- Coat of arms
- Interactive map of Gmina Wielichowo
- Coordinates (Wielichowo): 52°7′8″N 16°20′58″E﻿ / ﻿52.11889°N 16.34944°E
- Country: Poland
- Voivodeship: Greater Poland
- County: Grodzisk
- Seat: Wielichowo

Area
- • Total: 107.43 km^{2} (41.48 sq mi)

Population (2011)
- • Total: 6,894
- • Density: 64.17/km^{2} (166.2/sq mi)
- • Urban: 1,757
- • Rural: 5,110
- Website: www.wielichowo.pl

= Gmina Wielichowo =

Gmina Wielichowo is an urban-rural gmina (administrative district) in Grodzisk County, Greater Poland Voivodeship, in west-central Poland. Its seat is the town of Wielichowo, which lies approximately 13 km south of Grodzisk Wielkopolski and 50 km south-west of the regional capital Poznań.

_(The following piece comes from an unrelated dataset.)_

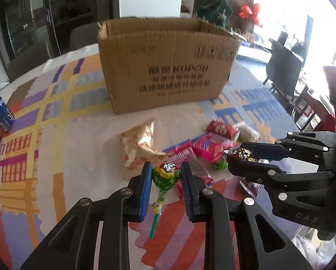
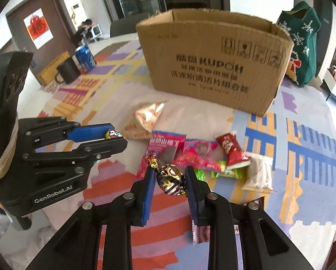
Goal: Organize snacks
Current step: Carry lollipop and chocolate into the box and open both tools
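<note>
Between the blue pads of the left claw (image 1: 166,173) sits a green lollipop (image 1: 165,175), pinched by its round wrapped head with the green stick hanging down toward the camera, so that claw is clamped on it and lifted off the tablecloth (image 1: 55,157). Over on the right claw (image 2: 170,178) it's the same deal with a foil candy (image 2: 171,180), shiny brown and gold wrapper squeezed between both pads, one twisted end poking up past the left pad. The two claws are side by side, close but not touching, each visible from the other's camera. Just ahead of both claws is the rest of the snack pile on the cloth: a beige chip bag (image 1: 139,148) ahead and a bit left of the left claw, pink packets (image 2: 168,148) straight ahead of the right claw, a red wafer bar (image 2: 232,151) leaning on them further right, a small green packet (image 2: 228,172) under it, and a white packet (image 2: 259,175) at the right end. Further ahead, past all of that, stands the open cardboard box (image 2: 213,63). Way off to the left of the left claw there's a blue soda can (image 1: 0,114), and next to it a black mug (image 2: 67,70).
</note>
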`<state>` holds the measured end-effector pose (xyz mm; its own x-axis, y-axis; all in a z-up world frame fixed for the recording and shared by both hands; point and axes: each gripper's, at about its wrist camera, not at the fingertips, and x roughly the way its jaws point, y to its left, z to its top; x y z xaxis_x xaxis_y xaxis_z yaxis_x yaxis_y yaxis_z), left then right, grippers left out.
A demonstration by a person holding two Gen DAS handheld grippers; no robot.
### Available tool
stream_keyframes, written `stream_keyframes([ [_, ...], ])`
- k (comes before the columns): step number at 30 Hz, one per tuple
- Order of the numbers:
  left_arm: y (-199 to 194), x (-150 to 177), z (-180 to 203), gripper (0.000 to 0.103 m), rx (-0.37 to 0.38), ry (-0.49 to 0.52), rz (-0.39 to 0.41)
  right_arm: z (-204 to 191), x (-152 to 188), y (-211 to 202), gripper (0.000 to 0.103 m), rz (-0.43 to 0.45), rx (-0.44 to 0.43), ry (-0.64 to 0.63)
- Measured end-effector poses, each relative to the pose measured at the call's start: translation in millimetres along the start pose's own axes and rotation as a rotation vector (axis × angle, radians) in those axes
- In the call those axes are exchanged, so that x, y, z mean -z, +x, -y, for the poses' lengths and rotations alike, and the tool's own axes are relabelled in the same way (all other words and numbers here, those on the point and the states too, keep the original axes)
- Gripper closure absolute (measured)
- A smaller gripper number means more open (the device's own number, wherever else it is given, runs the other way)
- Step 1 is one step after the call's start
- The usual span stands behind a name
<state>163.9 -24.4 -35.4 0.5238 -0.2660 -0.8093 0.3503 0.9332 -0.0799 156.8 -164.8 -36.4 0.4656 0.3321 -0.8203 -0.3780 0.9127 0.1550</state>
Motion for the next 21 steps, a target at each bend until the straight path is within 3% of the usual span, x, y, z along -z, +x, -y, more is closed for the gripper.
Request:
stream_keyframes([
  [21,-60,-75,-9,0.077,-0.045,-0.021,0.250,10,-68,-56,0.075,0.262,0.040,0.057],
])
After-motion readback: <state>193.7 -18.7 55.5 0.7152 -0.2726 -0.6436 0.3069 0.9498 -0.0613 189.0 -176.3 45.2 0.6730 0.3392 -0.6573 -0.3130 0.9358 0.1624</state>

The gmina covers an area of 107.43 km2, and as of 2006 its total population is 6,894 (out of which the population of Wielichowo amounts to 1,765, and the population of the rural part of the gmina is 5,129).

==Villages==
Apart from the town of Wielichowo, Gmina Wielichowo contains the villages and settlements of Augustowo, Borek, Celinki, Dębsko, Gradowice, Helenopol, Łubnica, Mokrzec, Pawłówko, Piotrowo Wielkie, Prochy, Pruszkowo, Reńsko, Śniaty, Trzcinica, Wielichowo-Wieś, Wilkowo Polskie, Zielęcin and Ziemin.

==Neighbouring gminas==
Gmina Wielichowo is bordered by the gminas of Kamieniec, Przemęt, Rakoniewice and Śmigiel.